Problem: Every entry that follows should be output again, word for word.

☆ ☆ ☆

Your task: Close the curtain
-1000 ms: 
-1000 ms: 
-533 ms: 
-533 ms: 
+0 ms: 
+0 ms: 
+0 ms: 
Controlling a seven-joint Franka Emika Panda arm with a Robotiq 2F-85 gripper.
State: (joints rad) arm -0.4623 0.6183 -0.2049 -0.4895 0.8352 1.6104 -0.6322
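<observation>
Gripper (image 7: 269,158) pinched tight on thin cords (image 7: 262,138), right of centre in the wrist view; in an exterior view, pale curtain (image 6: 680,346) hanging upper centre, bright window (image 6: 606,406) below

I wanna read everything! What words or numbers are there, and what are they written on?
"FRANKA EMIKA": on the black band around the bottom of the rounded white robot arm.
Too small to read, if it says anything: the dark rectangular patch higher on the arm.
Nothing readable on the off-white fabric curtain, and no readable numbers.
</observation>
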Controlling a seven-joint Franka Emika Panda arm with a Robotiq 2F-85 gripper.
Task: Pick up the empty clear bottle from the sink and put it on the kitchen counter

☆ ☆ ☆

Written answer:
Your task: Close the curtain
-1000 ms: 
-1000 ms: 
-533 ms: 
-533 ms: 
+0 ms: 
+0 ms: 
+0 ms: 
Controlling a seven-joint Franka Emika Panda arm with a Robotiq 2F-85 gripper.
State: (joints rad) arm -0.4623 0.6183 -0.2049 -0.4895 0.8352 1.6104 -0.6322
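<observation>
Gripper (image 7: 269,158) pinched tight on thin cords (image 7: 262,138), right of centre in the wrist view; in an exterior view, pale curtain (image 6: 680,346) hanging upper centre, bright window (image 6: 606,406) below

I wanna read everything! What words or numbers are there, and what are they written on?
"FRANKA EMIKA": on the black band around the bottom of the rounded white robot arm.
Too small to read, if it says anything: the dark rectangular patch higher on the arm.
Nothing readable on the off-white fabric curtain, and no readable numbers.
</observation>
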Controlling a seven-joint Franka Emika Panda arm with a Robotiq 2F-85 gripper.
Task: Pick up the empty clear bottle from the sink and put it on the kitchen counter

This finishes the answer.